Figure: Drone imaging can help to manage an aquaculture farm, as demonstrated in the CYBELE project.
In September 2021, several partners of the CYBELE project joined the yearly conference of the European Federation of Animal Science (EAAP) in Davos, Switserland. The 5-day conference connects scientists, people from the livestock industry and other stakeholders through a range of interactive presentations, discussions and workshops. On the 4th day of the conference, a special CYBELE-session was organized as part of the Precision Livestock Farming program in order to share insights from the project with the scientific community. The precision livestock farming-related CYBELE pilots and the project coordinator were present to disclose workflows, challenges and preliminary results. Common challenges could be identified in all pilots, such as the difficulty of real-life data (unbalanced data, missing reference data, technical challenges) and the size of the datasets. The availability of HPC in the project led to the opportunity to develop deep learning algorithms on these big datasets, which would not have been possible on a normal PC due to long computing times and intensive memory usage.
The morning of the CYBELE session started off with project coordinator Steven Davy (Waterford Institute of Technology (WIT), Ireland), who gave an introduction to the CYBELE project. He illustrated the need for a more accessible HPC infrastructure in order to process the big data that is gathered in the agricultural sector in a way that is accessible without in-depth HPC or computing knowledge. This was followed by presentations from the different pilots in the project, which demonstrated his claim.
Dan Børge Jensen (University of Copenhagen (UCPH), Denmark) showed a way to estimate the distribution of live weights of pigs around slaughter based on images from a camera in the barn. He used a combination of a pre-trained convolutional network with a secondary regression model to estimate the current weight and weight distribution of the pigs in the pen.
Franziska Hakansson from UCPH followed with a talk about video-based detection of agonistic behaviour (such as tail and ear biting) in pigs using a convolutional neural network (CNN) and recurrent neural network (RNN). The CNN was used to extract features, which in turn were used by the RNN model to classify agonistic events.
Jarissa Maselyne (Flanders Research Institute for Agriculture, Fisheries and Food (ILVO), Belgium) presented the development of an early warning system for individual pig health based on multivariate analysis. Feed, weight or water parameters can be affected and show correlations with observed problems. However, individual pig differences and several real-world challenges make it hard to obtain a one-size-fits-all model. Some models will be further tested, like Long Short-Term Memory RNN and Rocket.
Filippos Mavrepis (University of Piraeus, Greece) presented a workflow to mitigate boar taint problems (an unpleasant smell and taste of meat that can occur in uncastrated male pigs) in the slaughterhouse. The framework is able to deal with the highly imbalanced boar taint data and predicts the chance of boar taint being presence in a pig on the basis of slaughterhouse and barn data. The workflow focused on explainable artificial intelligence to evaluate the contribution and relevance of the different variables for the prediction of boar taint. Different methods were evaluated to balance the data using upsampling of the minority class and downsampling of the majority class.

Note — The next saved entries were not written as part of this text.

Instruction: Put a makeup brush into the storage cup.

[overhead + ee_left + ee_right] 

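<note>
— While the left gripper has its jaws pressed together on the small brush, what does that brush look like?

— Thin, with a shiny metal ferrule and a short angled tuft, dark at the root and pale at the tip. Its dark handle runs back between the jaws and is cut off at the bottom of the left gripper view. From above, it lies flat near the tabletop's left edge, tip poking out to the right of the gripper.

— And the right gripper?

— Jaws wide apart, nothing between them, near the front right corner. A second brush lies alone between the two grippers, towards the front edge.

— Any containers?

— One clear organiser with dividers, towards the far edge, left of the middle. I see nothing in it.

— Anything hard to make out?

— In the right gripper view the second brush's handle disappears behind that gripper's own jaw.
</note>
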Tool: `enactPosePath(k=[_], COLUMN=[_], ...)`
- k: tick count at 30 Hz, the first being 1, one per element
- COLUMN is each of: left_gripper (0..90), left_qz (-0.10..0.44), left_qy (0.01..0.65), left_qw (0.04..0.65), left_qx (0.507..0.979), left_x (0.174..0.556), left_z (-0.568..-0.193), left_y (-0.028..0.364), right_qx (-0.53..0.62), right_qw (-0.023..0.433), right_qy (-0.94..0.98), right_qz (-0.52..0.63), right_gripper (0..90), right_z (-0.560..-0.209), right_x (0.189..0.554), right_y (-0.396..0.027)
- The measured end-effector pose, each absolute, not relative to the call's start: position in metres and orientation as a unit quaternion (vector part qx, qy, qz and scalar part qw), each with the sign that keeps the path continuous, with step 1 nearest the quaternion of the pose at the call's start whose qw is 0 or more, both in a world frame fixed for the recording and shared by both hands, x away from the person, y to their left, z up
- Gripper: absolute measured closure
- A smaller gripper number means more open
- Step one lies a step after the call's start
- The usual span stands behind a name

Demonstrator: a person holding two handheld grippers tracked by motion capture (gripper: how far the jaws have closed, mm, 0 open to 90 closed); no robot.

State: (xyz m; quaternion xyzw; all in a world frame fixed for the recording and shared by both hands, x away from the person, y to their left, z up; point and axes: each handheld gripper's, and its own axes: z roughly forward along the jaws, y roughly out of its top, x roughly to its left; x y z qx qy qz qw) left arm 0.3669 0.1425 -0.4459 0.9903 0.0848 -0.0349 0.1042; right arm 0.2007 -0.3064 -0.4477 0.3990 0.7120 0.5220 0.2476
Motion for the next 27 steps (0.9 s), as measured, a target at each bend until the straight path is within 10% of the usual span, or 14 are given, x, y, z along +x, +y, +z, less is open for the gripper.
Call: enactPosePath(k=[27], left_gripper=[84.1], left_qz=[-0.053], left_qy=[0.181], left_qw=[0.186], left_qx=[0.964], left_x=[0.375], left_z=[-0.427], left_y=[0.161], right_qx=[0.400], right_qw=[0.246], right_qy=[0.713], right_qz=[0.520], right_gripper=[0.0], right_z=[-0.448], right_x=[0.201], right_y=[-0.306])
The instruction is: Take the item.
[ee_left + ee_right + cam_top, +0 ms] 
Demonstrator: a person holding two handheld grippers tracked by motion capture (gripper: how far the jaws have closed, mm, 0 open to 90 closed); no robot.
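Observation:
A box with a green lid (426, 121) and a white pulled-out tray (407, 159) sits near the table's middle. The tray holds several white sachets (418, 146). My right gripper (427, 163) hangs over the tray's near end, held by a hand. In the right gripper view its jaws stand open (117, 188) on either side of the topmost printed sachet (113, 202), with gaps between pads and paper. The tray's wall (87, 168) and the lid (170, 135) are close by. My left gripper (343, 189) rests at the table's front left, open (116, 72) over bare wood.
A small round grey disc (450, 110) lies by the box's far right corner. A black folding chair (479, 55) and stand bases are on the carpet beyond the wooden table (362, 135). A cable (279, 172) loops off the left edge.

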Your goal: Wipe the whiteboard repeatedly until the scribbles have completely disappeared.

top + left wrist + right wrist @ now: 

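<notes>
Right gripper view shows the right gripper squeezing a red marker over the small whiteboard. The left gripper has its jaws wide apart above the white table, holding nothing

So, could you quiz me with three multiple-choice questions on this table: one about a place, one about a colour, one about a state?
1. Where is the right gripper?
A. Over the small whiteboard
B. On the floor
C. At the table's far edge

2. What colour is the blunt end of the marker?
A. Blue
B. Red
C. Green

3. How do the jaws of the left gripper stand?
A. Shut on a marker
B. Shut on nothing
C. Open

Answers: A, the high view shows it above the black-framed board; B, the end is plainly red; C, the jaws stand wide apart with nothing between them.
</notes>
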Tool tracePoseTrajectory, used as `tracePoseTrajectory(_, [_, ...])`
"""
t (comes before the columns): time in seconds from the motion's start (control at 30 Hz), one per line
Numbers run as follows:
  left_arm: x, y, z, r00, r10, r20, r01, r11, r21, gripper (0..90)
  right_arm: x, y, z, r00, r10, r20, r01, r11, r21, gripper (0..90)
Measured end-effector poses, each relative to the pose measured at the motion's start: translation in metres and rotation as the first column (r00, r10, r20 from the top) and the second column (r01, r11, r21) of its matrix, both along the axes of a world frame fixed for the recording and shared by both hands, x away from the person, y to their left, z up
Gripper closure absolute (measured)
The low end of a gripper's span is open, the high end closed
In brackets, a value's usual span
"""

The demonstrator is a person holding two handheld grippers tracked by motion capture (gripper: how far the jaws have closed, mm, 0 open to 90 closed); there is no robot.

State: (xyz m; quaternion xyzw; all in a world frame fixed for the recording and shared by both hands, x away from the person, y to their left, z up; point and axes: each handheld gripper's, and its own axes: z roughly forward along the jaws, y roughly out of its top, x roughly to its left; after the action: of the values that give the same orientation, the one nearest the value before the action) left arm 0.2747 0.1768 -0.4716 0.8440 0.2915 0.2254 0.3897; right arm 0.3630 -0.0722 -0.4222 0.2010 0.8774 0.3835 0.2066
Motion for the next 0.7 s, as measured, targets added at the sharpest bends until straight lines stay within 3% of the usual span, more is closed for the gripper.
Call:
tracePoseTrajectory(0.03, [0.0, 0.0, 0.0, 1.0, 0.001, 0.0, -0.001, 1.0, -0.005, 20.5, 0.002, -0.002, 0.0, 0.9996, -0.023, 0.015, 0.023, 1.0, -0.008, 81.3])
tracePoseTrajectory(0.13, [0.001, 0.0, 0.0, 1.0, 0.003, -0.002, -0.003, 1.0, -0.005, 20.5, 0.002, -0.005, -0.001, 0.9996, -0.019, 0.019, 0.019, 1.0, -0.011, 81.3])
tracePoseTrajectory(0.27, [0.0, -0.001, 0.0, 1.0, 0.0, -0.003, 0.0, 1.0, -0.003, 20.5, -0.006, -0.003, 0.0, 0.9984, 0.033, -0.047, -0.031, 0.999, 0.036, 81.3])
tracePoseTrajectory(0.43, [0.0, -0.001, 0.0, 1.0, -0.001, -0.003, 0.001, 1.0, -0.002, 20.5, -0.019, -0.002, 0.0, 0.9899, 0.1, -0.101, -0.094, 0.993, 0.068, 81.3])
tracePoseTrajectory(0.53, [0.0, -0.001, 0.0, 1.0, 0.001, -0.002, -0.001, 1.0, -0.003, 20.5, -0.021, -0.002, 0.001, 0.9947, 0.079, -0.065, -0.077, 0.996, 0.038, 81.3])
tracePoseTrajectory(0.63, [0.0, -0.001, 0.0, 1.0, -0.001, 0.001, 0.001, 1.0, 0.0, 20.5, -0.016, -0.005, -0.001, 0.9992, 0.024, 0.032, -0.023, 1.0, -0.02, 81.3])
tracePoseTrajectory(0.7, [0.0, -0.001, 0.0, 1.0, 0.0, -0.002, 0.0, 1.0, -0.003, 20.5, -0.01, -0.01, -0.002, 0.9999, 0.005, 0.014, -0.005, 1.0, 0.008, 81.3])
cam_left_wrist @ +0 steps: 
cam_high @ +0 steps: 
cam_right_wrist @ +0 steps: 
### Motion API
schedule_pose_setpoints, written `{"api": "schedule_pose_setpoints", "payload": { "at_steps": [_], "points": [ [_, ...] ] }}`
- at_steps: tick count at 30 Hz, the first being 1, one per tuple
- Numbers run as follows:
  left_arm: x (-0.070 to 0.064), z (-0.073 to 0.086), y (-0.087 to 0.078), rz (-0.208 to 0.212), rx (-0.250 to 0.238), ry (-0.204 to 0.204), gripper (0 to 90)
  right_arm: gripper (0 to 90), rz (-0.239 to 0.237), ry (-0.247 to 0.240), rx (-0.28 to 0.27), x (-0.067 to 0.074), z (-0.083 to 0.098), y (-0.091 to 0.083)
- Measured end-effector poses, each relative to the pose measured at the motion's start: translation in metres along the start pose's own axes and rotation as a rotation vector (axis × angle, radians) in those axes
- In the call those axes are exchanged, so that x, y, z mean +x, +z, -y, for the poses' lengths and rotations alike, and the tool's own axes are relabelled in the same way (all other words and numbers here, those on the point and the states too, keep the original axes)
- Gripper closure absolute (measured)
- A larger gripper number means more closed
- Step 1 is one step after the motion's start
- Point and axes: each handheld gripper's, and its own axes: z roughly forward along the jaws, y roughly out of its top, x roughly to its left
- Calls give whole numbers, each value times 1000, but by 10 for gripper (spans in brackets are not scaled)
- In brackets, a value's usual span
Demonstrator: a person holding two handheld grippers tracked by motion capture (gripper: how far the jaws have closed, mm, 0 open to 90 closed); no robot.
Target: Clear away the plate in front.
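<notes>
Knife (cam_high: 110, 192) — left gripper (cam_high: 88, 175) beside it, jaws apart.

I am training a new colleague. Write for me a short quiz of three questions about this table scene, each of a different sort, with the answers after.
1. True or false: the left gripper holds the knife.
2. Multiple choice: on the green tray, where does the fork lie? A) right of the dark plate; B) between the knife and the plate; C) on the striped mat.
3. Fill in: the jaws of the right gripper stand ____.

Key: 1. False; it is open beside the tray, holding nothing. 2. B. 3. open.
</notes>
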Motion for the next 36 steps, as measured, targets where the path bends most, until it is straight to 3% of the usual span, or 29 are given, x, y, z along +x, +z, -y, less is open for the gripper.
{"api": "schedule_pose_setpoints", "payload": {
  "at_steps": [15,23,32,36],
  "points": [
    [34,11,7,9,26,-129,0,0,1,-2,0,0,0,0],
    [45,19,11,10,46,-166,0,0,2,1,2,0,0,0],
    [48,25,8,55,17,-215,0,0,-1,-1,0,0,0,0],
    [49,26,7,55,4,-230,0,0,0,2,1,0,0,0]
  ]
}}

Ruben Van De Vijver (ILVO) then talked about the development of a system to track pieces of meat on a conveyor belt between when they are taken off of the line and quality measurements later on the cuts, using non-contact industrial cameras and the DeepSort tracking module. This will make it possible to link the quality of the meat back to the pig it came from for further optimization of the pig production chain.
Bert Callens (ILVO) presented the results of two datasets for meat quality where different quality traits (Colour, IMF, pH, drip, etc.) were modelled based on hyperspectral data, evaluating commercial hyperspectral cameras and point spectrometers in different possible usage scenario's.
Figure: example of CYBELE demos for weight estimation on live pigs via cameras and for meat quality estimated on pork via hyperspectral imaging.
Ruben Van De Vijver (ILVO) then presented the results of a classification model which was trained on a dataset of 6600 images collected from over 23 fish species. The deep learning model was further evaluated to determine which details and areas of the pictures were used to classify the fishes. This can be compared to the experts' classification to determine if the model also focuses on the typical characteristics the experts use to identify the fish species (place and shape of fins for example). These models can be the basis for online and real-time classification of fish.
Finally, Steven Davy (WIT) then presented how to use drone imagery, image processing and data mining to optimise the efficient use of feed in aquaculture on coastal farms by modelling the growth and identifying waste. These growth models can then be used to determine the optimal feed level.